Sin restricciones para imaginar y crear, nace Bakuba, ‘Le pétit hotel du voyageur’. La idea la plasmó en una caja de zapatos, ahí construyó el modelo de arquitectura y diseño que pensó para el hotel y a medida que iba encontrando los materiales, lo iba creando día a día. Escogió Tuléar por el clima y su entorno. “Nadie creía en mi concepto. Me miraban como un tipo excéntrico y utópico, pero no me importó, yo creía en mi proyecto, y lo comencé”. Nada es fácil en Madagascar o en cualquier otro país de África, cuesta encontrar los materiales y productos que se desean, pero la fortaleza, la imaginación y sobre todo las ganas, lograron prevalecer para crear uno de los hoteles más apetecidos por los viajeros de estas latitudes.

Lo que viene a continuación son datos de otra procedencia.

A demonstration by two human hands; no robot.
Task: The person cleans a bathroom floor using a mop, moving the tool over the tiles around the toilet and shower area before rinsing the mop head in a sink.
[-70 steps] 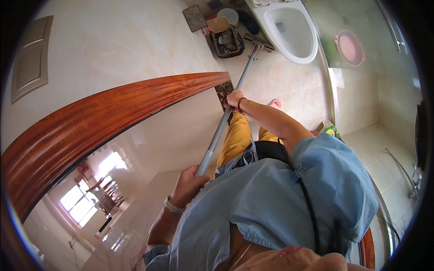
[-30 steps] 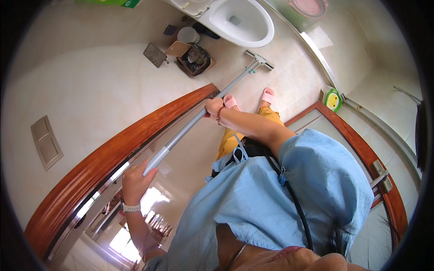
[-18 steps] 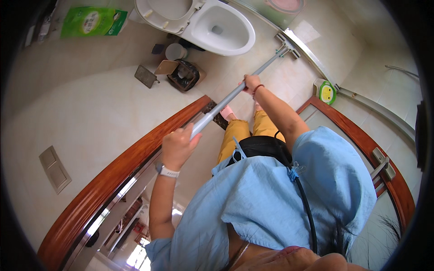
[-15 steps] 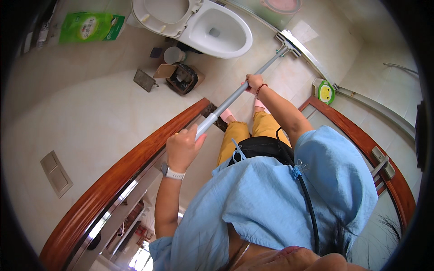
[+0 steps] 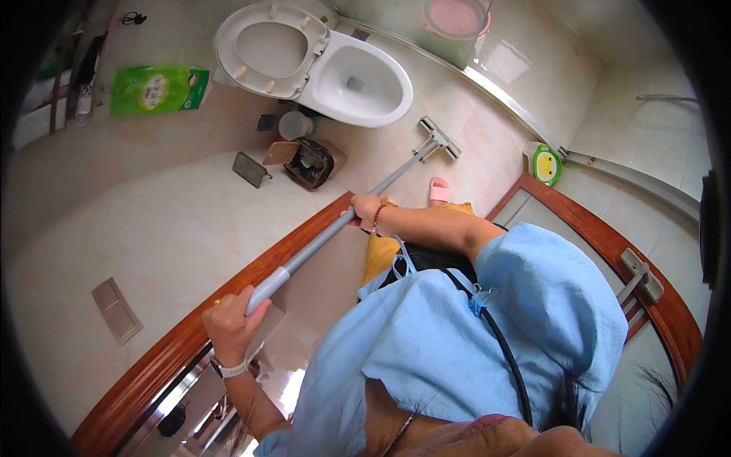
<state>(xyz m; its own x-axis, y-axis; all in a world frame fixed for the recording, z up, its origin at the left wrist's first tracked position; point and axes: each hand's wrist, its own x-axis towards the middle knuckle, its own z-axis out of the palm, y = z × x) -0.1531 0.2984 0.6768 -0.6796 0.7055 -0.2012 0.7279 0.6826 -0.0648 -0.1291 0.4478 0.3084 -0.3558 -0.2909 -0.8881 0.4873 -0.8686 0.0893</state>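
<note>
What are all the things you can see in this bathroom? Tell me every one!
White toilet: one, seat lid up, top middle.
Green plastic packet: one, top left, by the wall.
Small dark bin with brown liner: one, on the floor below the toilet.
Long grey mop pole: one, slanting from lower left up to its flat head on the floor tiles.
Pink basin: one, top edge.
Green and yellow round thing: one, right, on the floor.
Pink slipper: one, on a foot.
Brown wooden door frame: one, curving across.
Left hand: grips the pole's near end.
Right hand: grips the pole midway.
</note>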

Este pequeño hotel de 6 habitaciones con vista al Canal de Mozambique, a pasos de la playa de arena blanca y mar verde agua, está construido sobre una duna, con maderas naturales, troncos que se han caído después un ciclón, sus muros son de cemento pintado con pigmentos naturales y esculpidos a mano. Su decoración está inspirada en todos los viajes que ha realizado Bruno “creo que si tienes el sentido de la decoración es porque también tienes el sentido de la observación. Siempre estoy mirando a mi alrededor. Si me llama la atención un movimiento, una luz, una curva o una forma, la incorporo de alguna manera en la decoración”. Así ha ido armando cada rincón rescatando objetos antiguos que encuentra en los pueblos, les entrega un lugar y los vuelve a la vida, recupera botellas vacías, tarros de aluminio que convierte en objetos de arte. El uso de la cestería y el aluminio, artesanías típicas del país, están presentes en esculturas, implementos, utensilios, en cada habitación, todas con un sello distinto, pero siempre con la mirada ecléctica de su dueño, el toque étnico de África, y la libertad de crear un estilo propio.

“Yo espero que quien aloja en mi hotel se sienta como en casa pero en otro mundo y que mientras esté aquí siga viajando en su cabeza”.